Je suis originaire du Bénin, un pays francophone d’Afrique occidentale. J’ai fait mes études de premier cycle et ma maîtrise au Bénin. Comme j’en ai fait l’expérience, il est très difficile pour les femmes béninoises de choisir la profession de scientifique. Choisir de devenir scientifique implique beaucoup de sacrifices. Toutes les barrières culturelles et les stigmates auxquels fait face la femme béninoise qui choisit cette profession pourraient vous empêcher de réaliser ce rêve.

Pour moi, l’Organisation des femmes scientifiques du monde en développement (OWSD) est apparue comme « le rêve tant attendu ».

La bourse OWSD m’est arrivée au moment exact où j’étais sur le point d’abandonner mon rêve. Avec OWSD, mon rêve de faire mon doctorat dans une très bonne université, avec un superviseur de renommée mondiale et en particulier dans un environnement anglophone, sans aucun stress financier, est devenu une réalité.

Mes recherches portent sur une nouvelle approche de la lutte antiparasitaire qui permettra d’éradiquer la sur-utilisation des pesticides dans nos pays africains. J’utilise le champignon entomopathogène Beauveria bassiana comme méthode de lutte biologique pour lutter contre les foreurs de tiges (Chilo partellus Swinhoe et Sesamia calamistis Hampson) qui ont un impact économique important car ils touchent plusieurs cultures de céréales (sorgho, riz, maïs). Ils peuvent causer des pertes de 40 à 70% dans toutes les cultures de céréales, ce qui a un impact important sur la sécurité alimentaire en Afrique.

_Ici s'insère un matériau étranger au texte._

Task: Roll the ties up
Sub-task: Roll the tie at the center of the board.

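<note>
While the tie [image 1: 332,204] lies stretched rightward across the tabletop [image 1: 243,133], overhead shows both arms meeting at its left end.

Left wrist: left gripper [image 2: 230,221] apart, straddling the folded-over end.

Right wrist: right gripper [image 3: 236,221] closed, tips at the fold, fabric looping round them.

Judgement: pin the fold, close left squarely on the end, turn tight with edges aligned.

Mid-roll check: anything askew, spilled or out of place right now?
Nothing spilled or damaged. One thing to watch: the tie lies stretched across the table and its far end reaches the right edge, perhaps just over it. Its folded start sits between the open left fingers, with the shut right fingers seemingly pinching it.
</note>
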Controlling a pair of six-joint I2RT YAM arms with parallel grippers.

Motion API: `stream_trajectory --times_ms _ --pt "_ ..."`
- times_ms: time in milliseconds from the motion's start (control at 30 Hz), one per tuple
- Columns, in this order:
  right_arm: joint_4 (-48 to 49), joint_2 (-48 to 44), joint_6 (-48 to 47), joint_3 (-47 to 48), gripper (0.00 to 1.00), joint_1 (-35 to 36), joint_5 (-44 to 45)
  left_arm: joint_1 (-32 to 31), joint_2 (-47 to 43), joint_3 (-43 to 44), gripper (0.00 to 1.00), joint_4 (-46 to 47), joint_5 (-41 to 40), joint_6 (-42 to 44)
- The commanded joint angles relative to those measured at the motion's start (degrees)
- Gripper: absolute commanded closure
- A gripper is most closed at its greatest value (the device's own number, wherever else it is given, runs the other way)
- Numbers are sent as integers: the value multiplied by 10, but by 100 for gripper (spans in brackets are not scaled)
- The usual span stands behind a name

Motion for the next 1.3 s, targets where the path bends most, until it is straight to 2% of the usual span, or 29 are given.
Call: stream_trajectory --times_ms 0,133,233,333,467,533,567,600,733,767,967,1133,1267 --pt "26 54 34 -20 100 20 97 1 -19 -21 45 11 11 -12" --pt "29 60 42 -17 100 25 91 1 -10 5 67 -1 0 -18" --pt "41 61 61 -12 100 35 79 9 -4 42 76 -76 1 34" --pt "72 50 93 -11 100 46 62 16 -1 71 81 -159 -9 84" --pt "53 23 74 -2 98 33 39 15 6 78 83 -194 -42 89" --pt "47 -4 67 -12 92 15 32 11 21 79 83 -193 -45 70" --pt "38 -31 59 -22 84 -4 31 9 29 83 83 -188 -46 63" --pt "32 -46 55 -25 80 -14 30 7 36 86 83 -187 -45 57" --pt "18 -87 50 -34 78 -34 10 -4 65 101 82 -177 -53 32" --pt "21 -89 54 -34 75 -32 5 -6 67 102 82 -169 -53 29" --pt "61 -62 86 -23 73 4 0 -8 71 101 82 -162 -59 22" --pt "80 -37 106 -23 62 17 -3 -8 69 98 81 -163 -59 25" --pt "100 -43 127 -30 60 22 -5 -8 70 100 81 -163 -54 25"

L’objectif principal de ma thèse était de trouver une souche de Beauveria bassiana pouvant vivre plus de 30 jours dans les tissus (racines, tiges et feuilles) des cultures en tant qu’endophyte et protéger ainsi les cultures contre les attaques des deux foreurs. À ce jour, j’ai découvert un certain nombre de souches endophytes qui vivent dans les tissus des deux plantes – notamment leurs tiges – pendant au moins 60 jours. J’ai réussi à isoler, à tester et à profiler de nouvelles souches de biocontrôle sur le sorgho et le riz susceptibles de contrôler les deux tiges de ces plantes céréalières.

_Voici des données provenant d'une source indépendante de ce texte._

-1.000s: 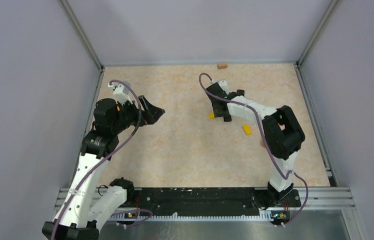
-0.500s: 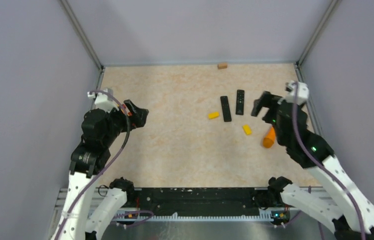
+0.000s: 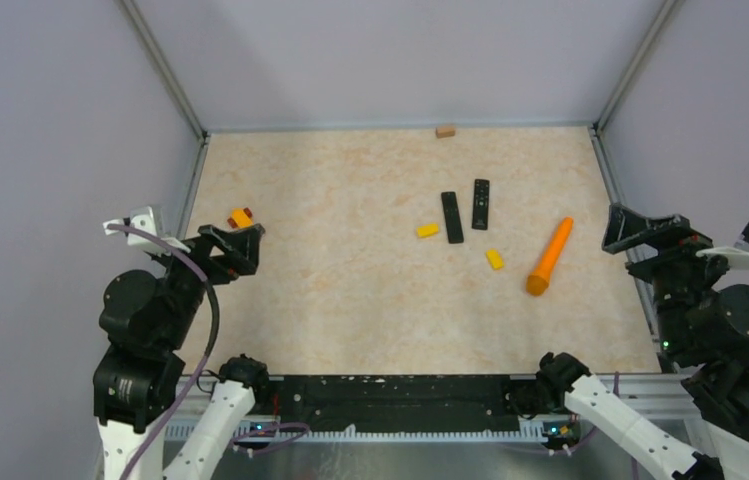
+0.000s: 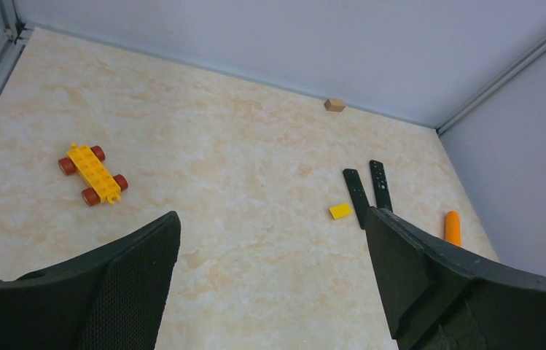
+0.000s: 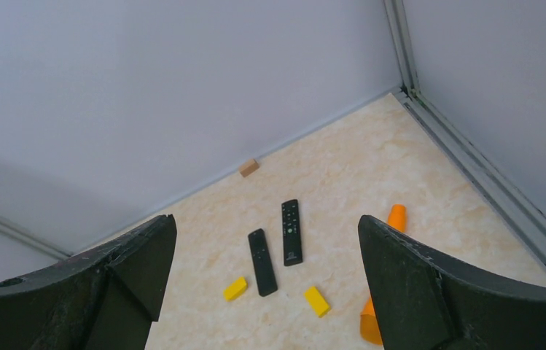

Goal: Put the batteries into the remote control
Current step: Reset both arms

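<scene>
Two black remote controls lie side by side right of the table's middle: a plain one [image 3: 451, 217] [image 5: 262, 261] [image 4: 356, 195] and a buttoned one [image 3: 481, 204] [image 5: 291, 232] [image 4: 380, 184]. No batteries show in any view. My left gripper [image 3: 235, 241] [image 4: 271, 216] hangs open and empty over the near left of the table, far from the remotes. On the far right, my right gripper [image 3: 618, 229] [image 5: 266, 219] is also open and empty, raised near the side rail and facing the remotes from a distance.
Two small yellow blocks [image 3: 427, 230] [image 3: 494, 259] lie close to the remotes. An orange cone-shaped stick [image 3: 549, 256] lies to their right. A yellow toy car base with red wheels [image 3: 241, 217] [image 4: 92, 173] sits at the left, and a small brown block [image 3: 445, 130] rests against the back wall.
The right arm left the remotes, swung back to the right edge and opened its jaws. The left arm drew back toward the near left. Both remotes and the orange stick now show uncovered.
</scene>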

À la fin de mon doctorat, l’un de mes rêves les plus importants consiste à ouvrir au Bénin une fondation pour l’éducation qui aidera les jeunes femmes de familles à faible revenu à poursuivre des études scientifiques jusqu’au doctorat. J’ai également lancé le processus de création d’une section nationale de l’OWSD au Bénin, car il n’en existe pas actuellement. Cela contribuera à sensibiliser davantage de jeunes étudiantes à l’existence de l’organisation et aidera celles qui souhaitent poursuivre leurs études en sciences à postuler à la bourse OWSD, comme je l’ai fait auparavant. Je serai toujours reconnaissante à chaque membre de l’OWSD pour ce qu’elles ont fait pour moi et pour beaucoup d’autres jeunes femmes africaines.

Visitez le site l’Organisation des femmes scientifiques du monde en développement (OWSD)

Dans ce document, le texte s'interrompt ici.